I'd been chatting about a mutual acquaintance who was behaving a bit oddly by normal standards, continually working very long and strange hours and focusing very hard on their startup. The conversation ended something like this:
"Yeah, I wouldn't be surprised to find out that $friend has hypomania or something like that."
"Oh, really? Have they been diagnosed?"
"Diagnosed? Hah! In startupland, we don't say 'diagnosed'--we say 'funded'."
It can be pretty hard to draw the line between a "go-getter, ambitious, type A" personality type and someone experiencing hypomania. I think a lot of people out there lead successful and fulfilling lives while commonly in a state of hypomania.
I've read pretty much every interview, story, and page regarding TempleOS and Terry's work and haven't seen anything
reinforcing the rigid belief you are espousing that Terry has no interest in working. It could be true, or not - but we have no idea of staring into another human being's brain and finding out without asking them. If there's some kind of statement he's made either way, then I think we should defer to it.
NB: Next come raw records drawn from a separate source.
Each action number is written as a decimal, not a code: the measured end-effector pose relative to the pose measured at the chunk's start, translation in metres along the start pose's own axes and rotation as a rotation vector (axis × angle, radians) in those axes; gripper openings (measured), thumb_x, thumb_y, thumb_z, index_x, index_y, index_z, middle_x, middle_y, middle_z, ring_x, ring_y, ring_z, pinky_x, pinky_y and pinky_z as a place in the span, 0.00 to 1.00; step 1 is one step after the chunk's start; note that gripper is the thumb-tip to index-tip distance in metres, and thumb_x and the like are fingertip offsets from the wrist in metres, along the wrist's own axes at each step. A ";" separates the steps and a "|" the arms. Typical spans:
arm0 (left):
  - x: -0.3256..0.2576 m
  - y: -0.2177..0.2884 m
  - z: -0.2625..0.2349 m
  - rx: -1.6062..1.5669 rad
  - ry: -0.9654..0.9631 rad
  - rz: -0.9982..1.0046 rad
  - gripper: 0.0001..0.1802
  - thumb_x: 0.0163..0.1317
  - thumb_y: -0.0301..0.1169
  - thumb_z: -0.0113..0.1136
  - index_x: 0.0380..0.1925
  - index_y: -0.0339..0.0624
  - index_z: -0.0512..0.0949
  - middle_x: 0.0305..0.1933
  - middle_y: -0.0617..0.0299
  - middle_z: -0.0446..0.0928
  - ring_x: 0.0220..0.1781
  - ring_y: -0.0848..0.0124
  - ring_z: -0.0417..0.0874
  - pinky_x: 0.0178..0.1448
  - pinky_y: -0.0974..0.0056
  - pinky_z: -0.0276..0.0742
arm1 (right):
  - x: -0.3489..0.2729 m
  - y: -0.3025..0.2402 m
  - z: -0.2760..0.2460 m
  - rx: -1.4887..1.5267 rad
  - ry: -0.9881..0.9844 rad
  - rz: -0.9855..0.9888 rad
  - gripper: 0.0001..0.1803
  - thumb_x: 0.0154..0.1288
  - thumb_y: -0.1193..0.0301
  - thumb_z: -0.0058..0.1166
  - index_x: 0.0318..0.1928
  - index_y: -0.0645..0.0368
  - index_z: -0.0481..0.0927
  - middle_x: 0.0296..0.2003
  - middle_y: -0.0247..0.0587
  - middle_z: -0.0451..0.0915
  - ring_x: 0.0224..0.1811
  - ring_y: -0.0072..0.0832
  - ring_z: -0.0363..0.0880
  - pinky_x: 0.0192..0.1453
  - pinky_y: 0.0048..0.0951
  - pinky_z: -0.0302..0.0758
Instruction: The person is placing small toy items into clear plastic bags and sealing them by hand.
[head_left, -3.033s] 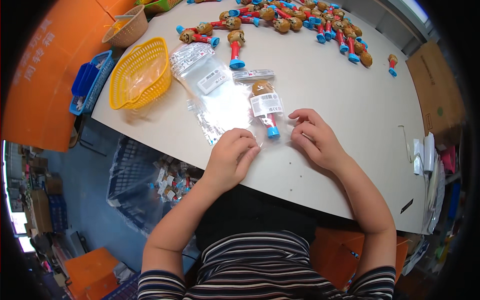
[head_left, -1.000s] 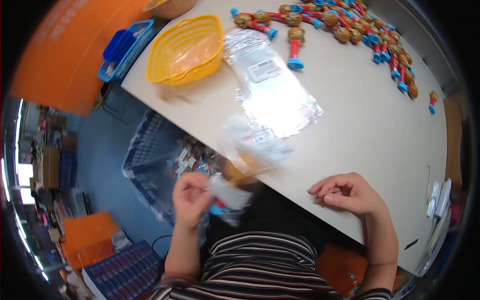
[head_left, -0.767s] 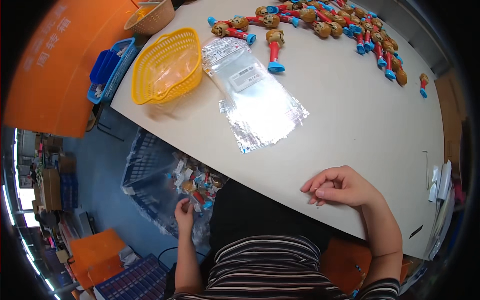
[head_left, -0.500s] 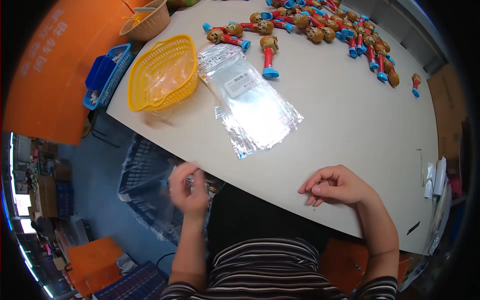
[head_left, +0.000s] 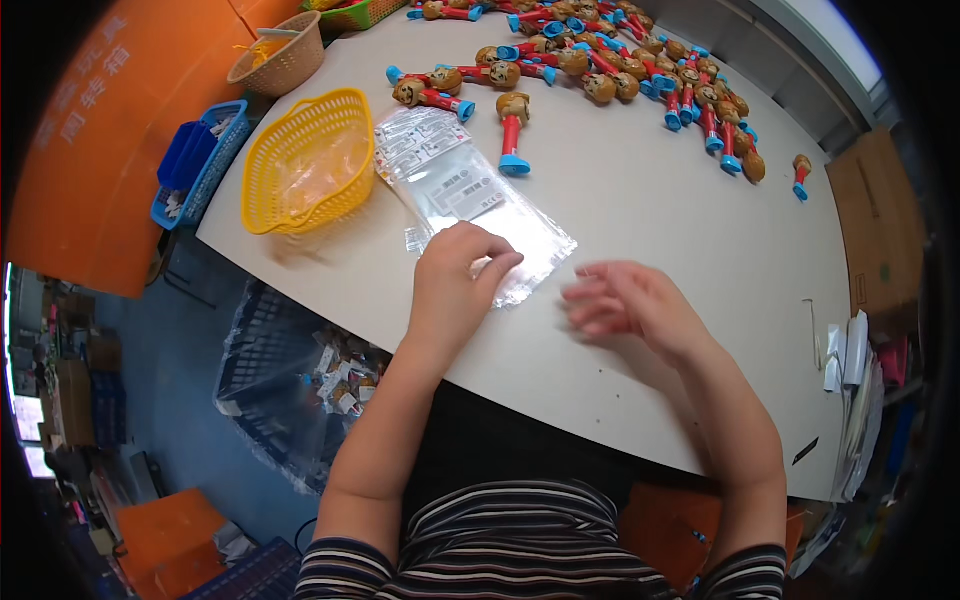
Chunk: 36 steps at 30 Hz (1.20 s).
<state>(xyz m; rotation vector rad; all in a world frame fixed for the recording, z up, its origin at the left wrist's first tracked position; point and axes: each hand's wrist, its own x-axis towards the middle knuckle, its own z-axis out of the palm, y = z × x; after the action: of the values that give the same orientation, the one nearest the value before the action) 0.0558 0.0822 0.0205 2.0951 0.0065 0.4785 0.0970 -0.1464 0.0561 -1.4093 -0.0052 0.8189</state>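
Note:
A stack of flat, shiny clear plastic bags (head_left: 440, 160) with printed tops lies on the table in front of me. My left hand (head_left: 460, 275) is over the near end of the stack, thumb and fingers closed on the top bag; the fingertips are partly hidden. To its right my right hand (head_left: 630, 305) hovers a little above the table, holding nothing, its fingers apart and slightly blurred. One toy figure dispenser (head_left: 513, 133), with a brown-haired head, red stem and blue foot, lies beside the bags' far end.
Many similar figures (head_left: 690, 90) are heaped at the far side. A yellow basket (head_left: 258, 160) stands left, near a blue basket (head_left: 235, 130) and a tan basket (head_left: 290, 68). Below the table edge, a lined blue crate (head_left: 245, 370) holds packed items. A cardboard box (head_left: 880, 230) is right.
My left hand has come up from beyond the table edge onto the bags, and the top bag has slid slightly, showing a second label. My right hand has moved farther in and opened.

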 end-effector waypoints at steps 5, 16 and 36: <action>-0.009 0.004 0.002 0.140 -0.058 0.160 0.08 0.52 0.29 0.71 0.30 0.39 0.82 0.32 0.57 0.78 0.39 0.57 0.79 0.44 0.57 0.74 | 0.047 -0.016 0.015 -0.035 -0.020 0.155 0.16 0.71 0.65 0.56 0.43 0.69 0.81 0.38 0.44 0.84 0.36 0.28 0.85 0.39 0.25 0.85; -0.016 0.013 0.011 0.275 0.024 0.048 0.10 0.56 0.27 0.64 0.37 0.34 0.81 0.35 0.50 0.81 0.40 0.53 0.82 0.46 0.56 0.77 | 0.060 0.004 0.054 -0.406 0.136 -0.286 0.19 0.70 0.64 0.59 0.24 0.59 0.71 0.21 0.32 0.76 0.23 0.15 0.75 0.26 0.19 0.73; -0.008 -0.013 0.017 0.492 0.030 0.096 0.06 0.56 0.23 0.62 0.34 0.40 0.77 0.31 0.54 0.77 0.36 0.55 0.78 0.43 0.54 0.73 | 0.158 -0.029 0.050 -1.165 0.656 -0.769 0.23 0.63 0.56 0.62 0.46 0.64 0.78 0.32 0.50 0.82 0.37 0.45 0.82 0.43 0.37 0.78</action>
<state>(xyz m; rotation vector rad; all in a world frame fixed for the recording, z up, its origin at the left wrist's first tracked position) 0.0568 0.0735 -0.0007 2.5780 0.0450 0.6129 0.2037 -0.0215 0.0191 -2.4557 -0.5596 -0.4378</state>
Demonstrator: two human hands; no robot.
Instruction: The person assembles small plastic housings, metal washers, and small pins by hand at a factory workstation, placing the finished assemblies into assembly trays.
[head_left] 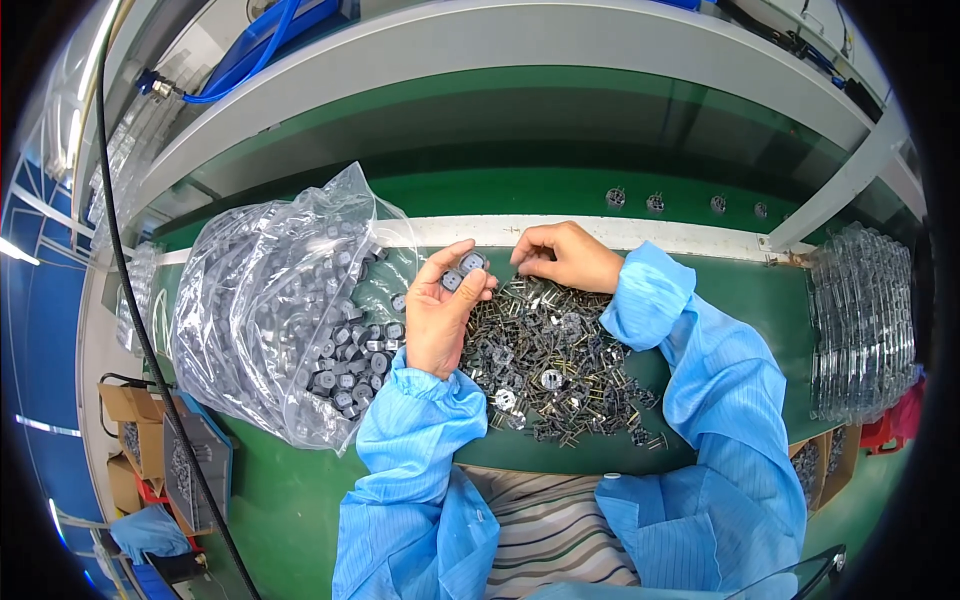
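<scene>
Two small dark grey plastic housings (471,263) with rounded tops sit in the fingers of my left hand (440,315), held between thumb and fingers. My right hand (568,257) is just to the right, above the far edge of a heap of small black parts with metal pins (560,370). Its thumb and fingertips are pinched together; whatever is between them is too small to make out. Left of my hands lies a clear plastic bag (255,300), full of similar grey housings. Several loose housings (350,375) spill from its mouth towards my left wrist.
Beyond a white rail (660,233), several small round parts (655,203) stand in a row on the green belt. Stacked clear plastic trays (863,320) rise at the bench's right end. Cardboard boxes (140,440) stand below on the left. A black cable (140,290) hangs down the left side.
</scene>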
And in fact a lot of the foundational work in science and math was done by people looking for god who discovered world altering ideas along the way. It's doubtful if there would even be a computers/Internet for us to read this without their work.
There is something being said with TempleOS. We don't necessarily know what it is, because the premises employed are, as parent says, so divergent from society. If all we can get out of it is some mocking laughter and some anger and frustration with the author, so be it - that's far better than to dismiss the work and then push the agenda of "help this poor hopeless person live _normally_." He should be helped where it's reasonable to do so, of course, but that is primarily a problem to be dealt with by immediate friends, family, and institutions, not a bunch of strangers poking in at random.
For a different cultural view of schizophrenia, here's an article written by a Western-educated medicine man of the Dagara tradition:
I too would be content with getting free money extracted from the labor of others into my bank account every month, after qualifying by acting as a spy in a series of chase scenes in a CIA thriller. Sounds like the movie had a happy ending.